Given the listing below, write out exactly the lines starting with the line that has "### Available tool" and going on through the line that has "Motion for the", both kept.

------

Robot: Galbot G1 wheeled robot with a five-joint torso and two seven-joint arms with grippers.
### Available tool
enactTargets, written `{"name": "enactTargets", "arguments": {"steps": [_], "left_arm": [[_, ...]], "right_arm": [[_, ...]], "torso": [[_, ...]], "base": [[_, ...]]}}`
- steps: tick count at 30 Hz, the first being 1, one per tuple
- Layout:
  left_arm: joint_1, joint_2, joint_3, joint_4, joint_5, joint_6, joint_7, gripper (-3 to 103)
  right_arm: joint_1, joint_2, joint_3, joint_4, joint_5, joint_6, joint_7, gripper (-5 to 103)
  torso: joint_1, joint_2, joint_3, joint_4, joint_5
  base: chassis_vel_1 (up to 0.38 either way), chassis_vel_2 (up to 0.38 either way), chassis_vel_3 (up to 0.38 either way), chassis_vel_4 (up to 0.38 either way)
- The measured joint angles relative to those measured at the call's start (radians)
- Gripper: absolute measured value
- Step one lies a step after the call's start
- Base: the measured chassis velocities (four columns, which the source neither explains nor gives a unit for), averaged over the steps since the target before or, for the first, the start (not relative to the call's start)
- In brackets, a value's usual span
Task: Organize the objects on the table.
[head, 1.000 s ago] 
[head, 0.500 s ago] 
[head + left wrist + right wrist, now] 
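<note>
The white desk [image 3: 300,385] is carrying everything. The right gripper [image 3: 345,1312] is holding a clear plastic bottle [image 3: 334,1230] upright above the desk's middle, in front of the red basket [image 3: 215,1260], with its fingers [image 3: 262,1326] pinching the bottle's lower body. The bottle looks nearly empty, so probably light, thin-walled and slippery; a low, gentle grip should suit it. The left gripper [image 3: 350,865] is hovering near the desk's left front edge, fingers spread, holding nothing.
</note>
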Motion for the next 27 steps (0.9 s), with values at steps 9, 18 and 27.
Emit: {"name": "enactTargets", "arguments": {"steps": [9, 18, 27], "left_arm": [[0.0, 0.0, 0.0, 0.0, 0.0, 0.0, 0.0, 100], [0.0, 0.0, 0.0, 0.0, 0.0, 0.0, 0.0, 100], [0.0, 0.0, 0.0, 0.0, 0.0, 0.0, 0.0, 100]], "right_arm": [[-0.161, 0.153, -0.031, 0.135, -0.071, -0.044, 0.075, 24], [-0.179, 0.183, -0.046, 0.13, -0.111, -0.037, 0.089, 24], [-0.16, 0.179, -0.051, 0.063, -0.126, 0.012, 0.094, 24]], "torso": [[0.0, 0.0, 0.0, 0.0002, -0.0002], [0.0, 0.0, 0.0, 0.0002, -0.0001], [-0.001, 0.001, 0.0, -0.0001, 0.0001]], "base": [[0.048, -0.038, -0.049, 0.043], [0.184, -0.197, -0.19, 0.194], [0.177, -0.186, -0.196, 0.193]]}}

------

COMPLETED TASK:
### Available tool
enactTargets, written `{"name": "enactTargets", "arguments": {"steps": [_], "left_arm": [[_, ...]], "right_arm": [[_, ...]], "torso": [[_, ...]], "base": [[_, ...]]}}`
- steps: tick count at 30 Hz, the first being 1, one per tuple
- Layout:
  left_arm: joint_1, joint_2, joint_3, joint_4, joint_5, joint_6, joint_7, gripper (-3 to 103)
  right_arm: joint_1, joint_2, joint_3, joint_4, joint_5, joint_6, joint_7, gripper (-5 to 103)
  torso: joint_1, joint_2, joint_3, joint_4, joint_5
  base: chassis_vel_1 (up to 0.38 either way), chassis_vel_2 (up to 0.38 either way), chassis_vel_3 (up to 0.38 either way), chassis_vel_4 (up to 0.38 either way)
- The measured joint angles relative to those measured at the call's start (radians)
- Gripper: absolute measured value
- Step one lies a step after the call's start
- Base: the measured chassis velocities (four columns, which the source neither explains nor gives a unit for), averaged over the steps since the target before or, for the first, the start (not relative to the call's start)
- In brackets, a value's usual span
Task: Organize the objects on the table.
[head, 1.000 s ago] 
[head, 0.500 s ago] 
[head + left wrist + right wrist, now] 
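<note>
The white desk [image 3: 300,385] is carrying everything. The right gripper [image 3: 345,1312] is holding a clear plastic bottle [image 3: 334,1230] upright above the desk's middle, in front of the red basket [image 3: 215,1260], with its fingers [image 3: 262,1326] pinching the bottle's lower body. The bottle looks nearly empty, so probably light, thin-walled and slippery; a low, gentle grip should suit it. The left gripper [image 3: 350,865] is hovering near the desk's left front edge, fingers spread, holding nothing.
</note>
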Motion for the next 27 steps (0.9 s), with values at steps 9, 18 and 27.

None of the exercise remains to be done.